Task brief: Exactly those lines from the one with "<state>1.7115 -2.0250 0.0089" through the end of the listing below must be returned, and nothing else.
Start of Recorded data
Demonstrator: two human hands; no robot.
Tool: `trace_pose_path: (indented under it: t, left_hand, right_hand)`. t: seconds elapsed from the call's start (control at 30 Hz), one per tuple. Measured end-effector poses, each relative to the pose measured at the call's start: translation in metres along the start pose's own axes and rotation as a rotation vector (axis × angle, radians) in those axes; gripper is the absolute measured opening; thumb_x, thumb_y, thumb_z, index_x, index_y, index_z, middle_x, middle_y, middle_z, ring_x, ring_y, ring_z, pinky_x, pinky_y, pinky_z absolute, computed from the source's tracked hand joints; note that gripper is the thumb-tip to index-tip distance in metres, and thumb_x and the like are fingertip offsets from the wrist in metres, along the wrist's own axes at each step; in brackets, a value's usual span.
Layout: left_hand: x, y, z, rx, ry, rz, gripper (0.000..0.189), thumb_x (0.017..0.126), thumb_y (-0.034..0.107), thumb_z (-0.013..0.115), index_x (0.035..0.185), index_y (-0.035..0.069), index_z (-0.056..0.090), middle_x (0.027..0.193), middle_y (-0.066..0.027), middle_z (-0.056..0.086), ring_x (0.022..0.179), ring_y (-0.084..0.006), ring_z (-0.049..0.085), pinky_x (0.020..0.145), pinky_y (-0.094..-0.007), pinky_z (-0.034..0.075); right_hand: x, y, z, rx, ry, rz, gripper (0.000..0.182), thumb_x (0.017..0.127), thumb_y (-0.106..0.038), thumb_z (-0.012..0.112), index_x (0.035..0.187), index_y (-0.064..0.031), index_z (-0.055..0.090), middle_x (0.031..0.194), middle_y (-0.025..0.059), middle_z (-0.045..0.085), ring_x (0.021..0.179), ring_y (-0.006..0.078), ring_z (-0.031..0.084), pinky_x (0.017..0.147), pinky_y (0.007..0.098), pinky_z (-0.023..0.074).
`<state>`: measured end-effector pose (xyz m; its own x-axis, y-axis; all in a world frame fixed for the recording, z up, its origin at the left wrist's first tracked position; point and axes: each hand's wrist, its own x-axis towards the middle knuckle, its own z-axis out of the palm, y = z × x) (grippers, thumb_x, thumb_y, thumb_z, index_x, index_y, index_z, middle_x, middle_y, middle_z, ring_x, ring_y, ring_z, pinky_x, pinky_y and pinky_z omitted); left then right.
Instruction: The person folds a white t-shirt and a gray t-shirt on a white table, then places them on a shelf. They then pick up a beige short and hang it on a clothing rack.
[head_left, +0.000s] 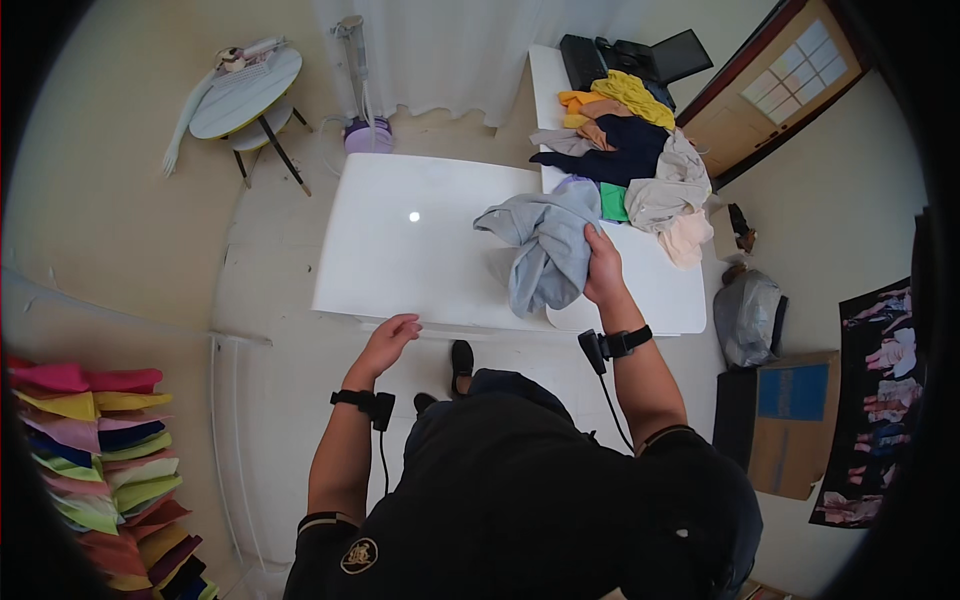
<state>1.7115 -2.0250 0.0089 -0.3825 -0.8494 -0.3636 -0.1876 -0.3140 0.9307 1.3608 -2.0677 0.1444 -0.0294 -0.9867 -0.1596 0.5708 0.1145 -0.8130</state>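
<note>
A crumpled grey-blue garment (551, 244) is bunched up over the right part of the white table (405, 247). My right hand (604, 262) grips its right edge, thumb on top. Some of the cloth's underside is hidden, so I cannot tell how much of it rests on the tabletop. Just off the table's front edge, my left hand (391, 343) holds nothing, its fingers loosely curled and slightly apart. Both wrists wear a black strap with a small device and cable.
Beyond the garment lies a heap of clothes (630, 150) on an adjoining white table. Behind stands a garment steamer (367, 135); a round side table (247, 94) is back left. Right are a grey plastic bag (750, 315) and a cardboard box (795, 427). Colourful fabrics (112, 450) hang at left.
</note>
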Motion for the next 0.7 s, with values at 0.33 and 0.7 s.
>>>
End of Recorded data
Expected answer:
<state>1.7115 -2.0250 0.0089 -0.3825 -0.8494 -0.3636 -0.1876 -0.3140 0.9307 1.3608 -2.0677 0.1444 -0.0294 -0.9867 -0.1596 0.5708 0.1145 -0.8130</state>
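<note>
A crumpled grey-blue garment (551, 244) is bunched up over the right part of the white table (405, 247). My right hand (604, 262) grips its right edge, thumb on top. Some of the cloth's underside is hidden, so I cannot tell how much of it rests on the tabletop. Just off the table's front edge, my left hand (391, 343) holds nothing, its fingers loosely curled and slightly apart. Both wrists wear a black strap with a small device and cable.
Beyond the garment lies a heap of clothes (630, 150) on an adjoining white table. Behind stands a garment steamer (367, 135); a round side table (247, 94) is back left. Right are a grey plastic bag (750, 315) and a cardboard box (795, 427). Colourful fabrics (112, 450) hang at left.
</note>
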Motion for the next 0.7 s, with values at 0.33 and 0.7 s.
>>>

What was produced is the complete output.